Connexxus Women's Center/Centro de Mujeres
- Formation: 1985
- Dissolved: 1991
- Type: Non-profit
- Headquarters: West Hollywood, California, United States

= Connexxus Women's Center/Centro de Mujeres =

Former American community organization

Connexxus Women's Center/Centro de Mujeres was a non-profit community organization established in January 1985 in West Hollywood, California. The organization was co-founded by Adel Martinez and Lauren Jardine in 1984 as a women-run center in Los Angeles, and provided services that catered to women, particularly lesbians and a space in which lesbians could thrive professionally, personally, and socially. In January 1988, it opened an additional facility in East Los Angeles named Connexxus East/Centro de Mujeres made for outreach to the Latina and Chicana communities. The new facility provided services primarily to lesbians in Los Angeles County, and facilitated information about and access to various human service agencies. It also provided counseling in developing and operating small businesses. The facility also sponsored and hosted cultural and educational activities. The 1,400 square-foot center contained space for a library, workshops, rap groups, counseling meetings, and social activities.

==History==
Connexxus ran from May 1984 to June 1990. When it was open, the organization was led by members of the lesbian community, such as Jeanne Córdova, Jodi Curlee, Judy Doyle, Lauren Jardine, Bunny MacCulloch, Del Martinez, June Mazer, Yolanda Retter, and Jane Wagner. In order to sustain the organization the board raised over $20,000 for its operations. It received grants from the National Endowment for the Arts, the California Arts Council, Colling Higgins Foundation, and the Liberty Hill Foundation.

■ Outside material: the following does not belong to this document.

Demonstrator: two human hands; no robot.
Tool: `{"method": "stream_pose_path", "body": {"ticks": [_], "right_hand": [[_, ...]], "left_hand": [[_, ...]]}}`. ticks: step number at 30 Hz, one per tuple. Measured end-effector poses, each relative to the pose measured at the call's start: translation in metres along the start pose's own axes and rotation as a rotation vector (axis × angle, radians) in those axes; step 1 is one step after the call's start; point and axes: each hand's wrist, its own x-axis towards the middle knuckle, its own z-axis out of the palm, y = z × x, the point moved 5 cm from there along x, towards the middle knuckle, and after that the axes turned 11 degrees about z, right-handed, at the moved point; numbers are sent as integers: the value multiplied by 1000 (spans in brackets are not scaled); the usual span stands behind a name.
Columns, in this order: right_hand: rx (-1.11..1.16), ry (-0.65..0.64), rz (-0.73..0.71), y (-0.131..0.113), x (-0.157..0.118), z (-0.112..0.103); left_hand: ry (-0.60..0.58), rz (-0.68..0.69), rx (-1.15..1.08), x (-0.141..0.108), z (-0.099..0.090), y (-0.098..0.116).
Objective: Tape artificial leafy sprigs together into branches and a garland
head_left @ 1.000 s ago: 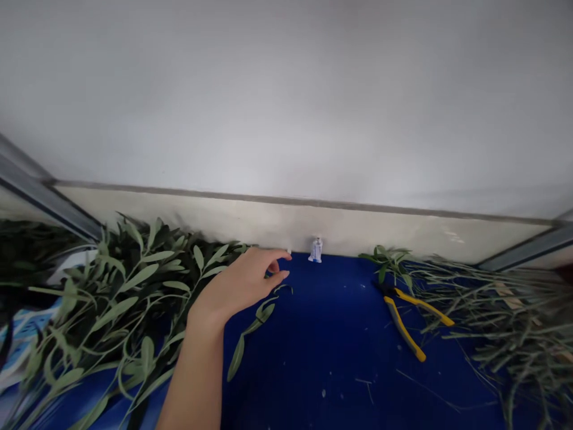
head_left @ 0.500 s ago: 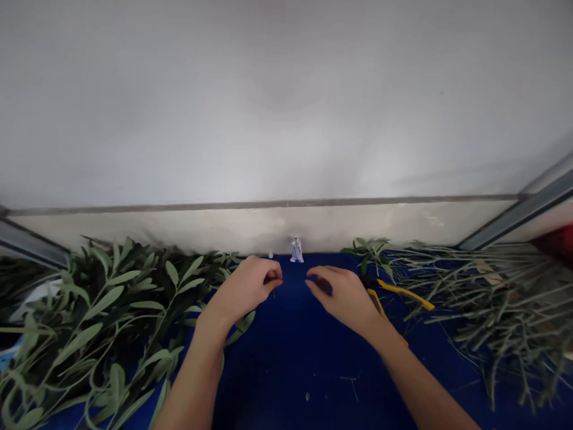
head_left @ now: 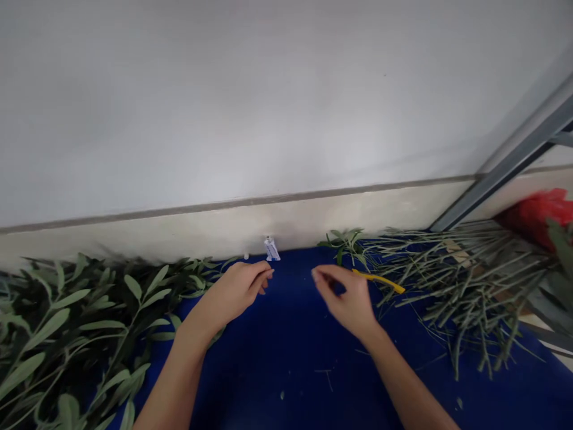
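Over the blue work surface (head_left: 286,346), my left hand (head_left: 239,289) is closed in a pinch, thumb against the forefinger. My right hand (head_left: 347,295) also pinches thumb and forefinger together, a short gap away. Anything between either set of fingertips is too small to make out. Beyond the left fingers, a small white-and-blue squeeze tube (head_left: 271,249) stands against the wall. A tiny white piece (head_left: 246,256) is beside it. A yellow-handled tool (head_left: 380,279) lies behind the right hand, mostly hidden by it.
Leafy green branches (head_left: 89,325) are heaped on the left. Many bare grey-green stems (head_left: 461,286) lie at the right, with a small leafy sprig (head_left: 347,242) near the wall. A metal post (head_left: 505,167) rises at the right, a red bag (head_left: 541,215) beyond it.
The view has turned to the right, showing more of the stems and red bag. My right thumb and forefinger have closed together. My left hand stays pinched.
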Motion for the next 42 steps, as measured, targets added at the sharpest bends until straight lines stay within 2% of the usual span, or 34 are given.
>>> {"method": "stream_pose_path", "body": {"ticks": [3,6,8,10,13,16,18,27,34,38,42], "right_hand": [[-51,214,105,18,23,-63],[-295,379,171,52,44,-125],[-536,395,152,74,55,-152],[-639,311,122,95,62,-166],[-704,148,85,113,67,-170],[-749,74,81,119,68,-171],[-770,67,86,119,69,-173],[-705,84,7,112,65,-181],[-725,128,-23,98,67,-187],[-745,93,-70,93,66,-190],[-739,43,-127,87,61,-190]], "left_hand": [[20,84,87,6,6,15],[158,195,99,13,16,36],[255,274,99,17,26,49],[294,330,107,22,37,58],[208,359,47,27,53,65],[78,337,-25,27,60,68],[45,321,-35,26,59,70],[94,292,13,25,44,70],[70,275,17,21,41,73],[36,272,14,23,54,78],[8,419,50,26,88,92]]}}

The Connexxus Women's Center/Centro de Mujeres was officially dissolved in 1991. In a letter to the community on January 18, 1990, they shared that as Connexxus expanded and their work surpassed their intended goals, more human service organizations followed their lead and expanded their services too. Due to the increasing number of specialized groups, services, and businesses, fewer lesbians accessed the center's services. Due to this fall in numbers and an imminent financial crisis, Connexxus closed its doors on June 30, 1990.

==Programs==
===Economic empowerment===
In May 1998, the then-President of the United States, Bill Clinton, issued Executive Order 13087, banning discrimination in federal civilian employment on the basis of sexual orientation. Six years earlier in 1992, governor Pete Wilson signed AB 2601, which outlawed employment discrimination against gays and lesbians in California (he vetoed a similar bill, AB 101, the year before).

Connexxus hosted economic empowerment workshops to support women's skill development.

===The Alliance===
Beginning January 1985, Connexxus published a newsletter by its Connexxus Business & Professional Women's Alliance. The newsletter ceased publication in June 1990.

===June L. Mazer Lesbian Collections===
The June L. Mazer Lesbian Collections began as the West Coast Lesbian Collections (WCLC) in 1980, in Oakland, California, in the private home of a lesbian couple. As the WCLC grew it became increasingly difficult to maintain and the decision was made to find another location for it. Connexxus Women's Center agreed to sponsor its relocation. June Mazer and her partner Bunny MacCulloch, both members of Connexxus and lesbian organization Southern California Women for Understanding, agreed to be the guardians of WCLC and it was moved to their home in Southern California. After the death of June Mazer in 1987, WCLC was renamed the June L. Mazer Lesbian Collections (JMLC).

Two years before Connexxus dissolved, the City of West Hollywood agreed to give JMLC a permanent home in a city-owned property known as the Werle Building. Afterwards, the collection was rebranded as the June L. Mazer Lesbian Archives. Through an equitable partnership with the UCLA Library Special Collections, the Mazer Archives retained rights to its collection while increasing public access through digitization.

===Community events===
Because Connexxus was intended to be a community space, it hosted a variety of events and fundraisers. Social groups based on identities, such as dykes, black lesbians, singles, Latinas, and mixers were common. The most popular was "All Around Town" in 1988, which doubled as a fundraiser. Another popular event, sponsored by Connexxus, was a photography exhibition by Chicana lesbian photographer Laura Aguilar, called the Latina Lesbian series.